Photo: Gilles Mingasson/Hulu

The competition is on for the Asshole Employee of the Century, and, boy, are there some front-runners. The nominees include Eric, who strips down and grinds on a guest at Chateau Rosabelle even though it’s about as unprofessional as giving every Chipotle customer free guac; Marciano, who dives into the pool in his underwear in front of a bunch of guests who would much rather be relaxing and getting manicures than re-creating a pool party at the MGM Grand; Telly, a woman who tells her boss to “fuck off” and to “get away from her” when he points out that she’s 10 minutes late to her shift, when she lives less than 100 feet away from her workplace. And the winner is … no one! Thank you for playing; please scribble on the comment card on your way out.

Yeah, they’re all terrible. Almost every single person that LVP hired is a horrible, horrible person who has no idea what it is like to work in the real world. The one who really gets my goat, however, is Telly. At the very top of the episode, Eric does a shot straight from the bottle even though he’s off his shift and partying with the guests. “Be for real. Be fucking for real,” Telly says when she witnesses this. Wait, wasn’t she doing the exact same thing just a few days ago while she was still technically on shift? Maybe she should be for real.

The next morning, after Lisa shows off the knit beret that she is definitely throwing into the nearest landfill as soon as the cameras turn off, the guests get the comment card. This whole thing is totally contrived and kind of wack, but so is this whole show, right down to the fake hedges that sit in the front of the hotel to give the guests a nice whiff of plastic as soon as they roll up to the joint. Anyway, they say that Eric was excellent, but that’s probably because he gave the guest of honor, Harlan, a striptease and carried her around the room in his big, beautiful man arms.

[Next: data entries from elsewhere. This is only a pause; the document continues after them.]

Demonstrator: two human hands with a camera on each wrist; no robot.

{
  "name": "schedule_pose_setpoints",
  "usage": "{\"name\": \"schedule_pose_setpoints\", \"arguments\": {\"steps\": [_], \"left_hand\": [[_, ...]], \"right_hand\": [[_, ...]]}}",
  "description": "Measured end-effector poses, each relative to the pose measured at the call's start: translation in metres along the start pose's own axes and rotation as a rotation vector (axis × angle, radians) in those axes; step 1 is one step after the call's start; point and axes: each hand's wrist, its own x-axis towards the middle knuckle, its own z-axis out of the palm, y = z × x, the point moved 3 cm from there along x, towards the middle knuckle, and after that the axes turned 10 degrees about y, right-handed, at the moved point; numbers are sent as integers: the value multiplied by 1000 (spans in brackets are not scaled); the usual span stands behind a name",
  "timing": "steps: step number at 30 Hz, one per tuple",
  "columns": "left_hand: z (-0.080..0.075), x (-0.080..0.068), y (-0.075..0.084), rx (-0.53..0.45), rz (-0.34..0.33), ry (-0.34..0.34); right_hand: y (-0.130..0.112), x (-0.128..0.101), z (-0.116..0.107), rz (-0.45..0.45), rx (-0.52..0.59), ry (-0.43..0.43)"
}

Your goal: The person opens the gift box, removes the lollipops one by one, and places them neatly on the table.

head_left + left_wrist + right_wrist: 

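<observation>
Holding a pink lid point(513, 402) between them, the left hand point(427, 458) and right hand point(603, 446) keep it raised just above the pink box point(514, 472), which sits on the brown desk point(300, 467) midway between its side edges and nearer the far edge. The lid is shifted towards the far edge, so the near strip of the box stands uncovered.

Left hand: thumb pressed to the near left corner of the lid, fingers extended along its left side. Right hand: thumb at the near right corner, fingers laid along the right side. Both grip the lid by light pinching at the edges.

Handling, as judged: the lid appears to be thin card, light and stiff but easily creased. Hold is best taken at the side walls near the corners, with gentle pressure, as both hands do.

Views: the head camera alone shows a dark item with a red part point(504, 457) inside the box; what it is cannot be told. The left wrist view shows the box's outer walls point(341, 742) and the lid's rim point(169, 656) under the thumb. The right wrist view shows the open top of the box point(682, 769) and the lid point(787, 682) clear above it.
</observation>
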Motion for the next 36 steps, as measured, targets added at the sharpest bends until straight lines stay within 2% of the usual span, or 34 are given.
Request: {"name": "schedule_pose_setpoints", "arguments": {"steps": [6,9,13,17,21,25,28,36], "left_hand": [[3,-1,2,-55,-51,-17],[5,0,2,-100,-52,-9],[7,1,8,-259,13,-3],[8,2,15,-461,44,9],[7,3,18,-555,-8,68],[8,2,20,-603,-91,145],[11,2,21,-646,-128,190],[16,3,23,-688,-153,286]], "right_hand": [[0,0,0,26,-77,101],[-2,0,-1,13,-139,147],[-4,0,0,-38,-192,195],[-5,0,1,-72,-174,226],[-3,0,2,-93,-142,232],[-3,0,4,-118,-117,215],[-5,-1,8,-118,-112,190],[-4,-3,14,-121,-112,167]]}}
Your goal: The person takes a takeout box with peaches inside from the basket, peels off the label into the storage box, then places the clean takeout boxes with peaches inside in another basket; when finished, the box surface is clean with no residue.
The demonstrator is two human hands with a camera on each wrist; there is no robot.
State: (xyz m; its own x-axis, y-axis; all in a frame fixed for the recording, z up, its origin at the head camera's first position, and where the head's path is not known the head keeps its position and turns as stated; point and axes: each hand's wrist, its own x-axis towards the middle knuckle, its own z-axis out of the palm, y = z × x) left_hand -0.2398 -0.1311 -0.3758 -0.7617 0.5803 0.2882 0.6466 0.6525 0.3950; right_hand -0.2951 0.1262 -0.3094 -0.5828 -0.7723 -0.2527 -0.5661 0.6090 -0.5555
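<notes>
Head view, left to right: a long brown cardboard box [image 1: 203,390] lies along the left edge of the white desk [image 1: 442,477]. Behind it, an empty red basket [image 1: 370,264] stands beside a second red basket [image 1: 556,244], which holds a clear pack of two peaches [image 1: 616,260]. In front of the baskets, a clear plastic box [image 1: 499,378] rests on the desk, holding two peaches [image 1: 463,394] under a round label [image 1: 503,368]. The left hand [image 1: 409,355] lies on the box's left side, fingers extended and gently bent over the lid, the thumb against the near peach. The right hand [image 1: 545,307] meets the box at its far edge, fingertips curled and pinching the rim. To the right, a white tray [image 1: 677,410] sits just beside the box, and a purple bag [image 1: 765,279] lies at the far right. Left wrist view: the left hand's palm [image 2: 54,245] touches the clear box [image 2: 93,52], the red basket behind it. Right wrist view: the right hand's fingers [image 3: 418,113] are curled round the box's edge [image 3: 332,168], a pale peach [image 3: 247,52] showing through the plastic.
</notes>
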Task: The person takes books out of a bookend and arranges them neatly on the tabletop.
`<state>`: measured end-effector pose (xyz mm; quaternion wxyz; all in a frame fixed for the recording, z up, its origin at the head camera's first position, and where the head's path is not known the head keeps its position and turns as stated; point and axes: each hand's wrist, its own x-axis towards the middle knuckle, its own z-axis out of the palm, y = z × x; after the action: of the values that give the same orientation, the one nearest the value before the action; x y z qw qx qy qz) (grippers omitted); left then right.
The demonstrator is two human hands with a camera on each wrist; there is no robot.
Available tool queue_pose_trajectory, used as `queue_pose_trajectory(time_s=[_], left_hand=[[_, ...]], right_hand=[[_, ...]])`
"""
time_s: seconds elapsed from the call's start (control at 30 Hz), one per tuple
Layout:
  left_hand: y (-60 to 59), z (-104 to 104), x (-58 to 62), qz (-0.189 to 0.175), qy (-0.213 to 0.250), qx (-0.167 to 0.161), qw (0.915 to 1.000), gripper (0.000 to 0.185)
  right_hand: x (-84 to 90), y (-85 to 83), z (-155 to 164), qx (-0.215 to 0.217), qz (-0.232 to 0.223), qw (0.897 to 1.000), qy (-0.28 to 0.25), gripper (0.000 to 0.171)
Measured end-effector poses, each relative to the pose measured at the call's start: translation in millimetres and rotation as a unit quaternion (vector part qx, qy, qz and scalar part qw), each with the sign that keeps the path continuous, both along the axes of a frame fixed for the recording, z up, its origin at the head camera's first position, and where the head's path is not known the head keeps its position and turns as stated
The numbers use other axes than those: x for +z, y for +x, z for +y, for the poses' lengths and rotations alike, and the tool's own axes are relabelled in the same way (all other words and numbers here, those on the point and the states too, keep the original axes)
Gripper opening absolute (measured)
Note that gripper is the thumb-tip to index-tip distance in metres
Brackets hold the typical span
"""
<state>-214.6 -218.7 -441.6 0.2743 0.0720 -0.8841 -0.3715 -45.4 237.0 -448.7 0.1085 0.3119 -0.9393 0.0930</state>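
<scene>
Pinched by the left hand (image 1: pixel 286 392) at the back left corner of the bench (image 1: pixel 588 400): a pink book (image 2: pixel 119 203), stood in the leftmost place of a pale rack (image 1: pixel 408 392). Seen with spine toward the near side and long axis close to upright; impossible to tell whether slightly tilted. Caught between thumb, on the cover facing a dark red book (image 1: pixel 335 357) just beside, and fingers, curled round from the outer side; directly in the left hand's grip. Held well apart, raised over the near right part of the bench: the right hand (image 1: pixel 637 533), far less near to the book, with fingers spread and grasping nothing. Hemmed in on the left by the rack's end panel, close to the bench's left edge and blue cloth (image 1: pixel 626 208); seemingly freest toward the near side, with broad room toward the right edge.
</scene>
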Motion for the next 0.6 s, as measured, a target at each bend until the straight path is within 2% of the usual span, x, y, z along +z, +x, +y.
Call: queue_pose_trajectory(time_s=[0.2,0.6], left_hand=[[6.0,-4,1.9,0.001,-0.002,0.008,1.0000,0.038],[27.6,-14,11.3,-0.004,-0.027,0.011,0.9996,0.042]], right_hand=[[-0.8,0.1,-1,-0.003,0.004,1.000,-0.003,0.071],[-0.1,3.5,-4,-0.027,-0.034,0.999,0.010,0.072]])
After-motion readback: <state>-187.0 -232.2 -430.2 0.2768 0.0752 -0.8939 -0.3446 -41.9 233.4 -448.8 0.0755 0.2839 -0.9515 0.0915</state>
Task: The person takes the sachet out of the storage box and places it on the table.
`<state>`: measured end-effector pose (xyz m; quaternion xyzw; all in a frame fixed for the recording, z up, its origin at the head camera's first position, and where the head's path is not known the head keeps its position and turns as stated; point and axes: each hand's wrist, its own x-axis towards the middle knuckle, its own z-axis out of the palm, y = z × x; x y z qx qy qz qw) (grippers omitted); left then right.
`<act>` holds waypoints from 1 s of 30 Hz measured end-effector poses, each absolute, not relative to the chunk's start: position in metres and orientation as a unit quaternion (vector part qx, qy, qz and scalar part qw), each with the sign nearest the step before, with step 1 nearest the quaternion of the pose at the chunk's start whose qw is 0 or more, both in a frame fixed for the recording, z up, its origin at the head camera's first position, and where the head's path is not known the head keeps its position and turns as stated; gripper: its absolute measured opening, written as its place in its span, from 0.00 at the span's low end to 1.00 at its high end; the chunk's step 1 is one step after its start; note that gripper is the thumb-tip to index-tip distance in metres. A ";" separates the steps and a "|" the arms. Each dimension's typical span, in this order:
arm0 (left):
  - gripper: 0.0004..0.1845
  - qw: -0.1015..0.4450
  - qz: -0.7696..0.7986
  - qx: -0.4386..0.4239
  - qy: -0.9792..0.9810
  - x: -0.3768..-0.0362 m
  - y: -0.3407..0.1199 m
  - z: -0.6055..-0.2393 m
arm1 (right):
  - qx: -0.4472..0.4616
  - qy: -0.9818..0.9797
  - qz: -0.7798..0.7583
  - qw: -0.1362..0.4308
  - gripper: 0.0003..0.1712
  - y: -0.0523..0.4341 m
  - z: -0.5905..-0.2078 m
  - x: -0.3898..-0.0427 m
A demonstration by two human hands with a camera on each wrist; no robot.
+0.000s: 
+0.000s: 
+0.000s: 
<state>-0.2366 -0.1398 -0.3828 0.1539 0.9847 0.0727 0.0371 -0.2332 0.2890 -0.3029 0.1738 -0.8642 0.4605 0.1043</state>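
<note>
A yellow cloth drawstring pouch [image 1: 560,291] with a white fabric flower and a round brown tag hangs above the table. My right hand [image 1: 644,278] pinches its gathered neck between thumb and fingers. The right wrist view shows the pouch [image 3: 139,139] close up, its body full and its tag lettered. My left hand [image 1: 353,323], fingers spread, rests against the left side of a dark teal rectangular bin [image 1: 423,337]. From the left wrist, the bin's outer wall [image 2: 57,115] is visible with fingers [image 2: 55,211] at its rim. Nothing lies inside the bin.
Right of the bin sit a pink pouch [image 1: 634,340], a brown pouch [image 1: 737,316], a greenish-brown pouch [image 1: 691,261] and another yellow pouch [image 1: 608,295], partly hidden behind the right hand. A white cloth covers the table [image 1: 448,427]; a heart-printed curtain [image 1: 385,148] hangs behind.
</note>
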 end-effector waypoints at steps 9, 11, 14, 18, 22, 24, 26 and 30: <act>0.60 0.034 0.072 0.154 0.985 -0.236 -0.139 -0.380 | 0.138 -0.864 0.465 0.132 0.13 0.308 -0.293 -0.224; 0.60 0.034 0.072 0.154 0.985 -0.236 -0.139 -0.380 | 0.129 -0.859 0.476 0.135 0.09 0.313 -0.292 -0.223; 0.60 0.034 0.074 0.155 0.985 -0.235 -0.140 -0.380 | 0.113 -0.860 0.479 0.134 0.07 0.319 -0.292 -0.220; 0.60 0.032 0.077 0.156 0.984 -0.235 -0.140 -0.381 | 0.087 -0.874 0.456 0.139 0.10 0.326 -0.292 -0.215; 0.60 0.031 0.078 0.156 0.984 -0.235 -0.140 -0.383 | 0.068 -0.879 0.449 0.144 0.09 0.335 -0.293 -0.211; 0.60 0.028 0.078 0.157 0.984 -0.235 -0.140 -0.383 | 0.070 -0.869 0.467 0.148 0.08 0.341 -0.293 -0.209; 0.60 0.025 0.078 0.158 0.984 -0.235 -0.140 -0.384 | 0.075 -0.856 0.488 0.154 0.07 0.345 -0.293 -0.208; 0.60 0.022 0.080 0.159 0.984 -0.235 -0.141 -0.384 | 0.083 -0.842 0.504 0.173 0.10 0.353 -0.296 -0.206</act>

Telly hates this and says that Lisa pointing out how well Eric did just condones his behavior. Yeah, it should. The guests liked it; they singled him out. Apparently, he should keep doing what he was doing. Did she ever think, for even a second, that she might not be the one who knows how to handle herself in this situation? Her attitude toward Eric, who is her boss, is terrible. She walks into the bar area and says, “Eric, those chairs don’t even go there, babe.” Um, dismissively calling your boss “babe” is not the move. Then he asks where she wants them, and she says, “You’re the manager.” Okay, so she won’t tell him where to put them, but she will tell him that they’re in the wrong place without helping to rectify the situation. Got it. Also, he’s the boss. If he decides the chairs go there, then the chairs go there now. She doesn’t need to like it, she can tell every one of her co-workers that Eric sucks, but she still must deal with the fact that he’s in charge and she has to listen to him.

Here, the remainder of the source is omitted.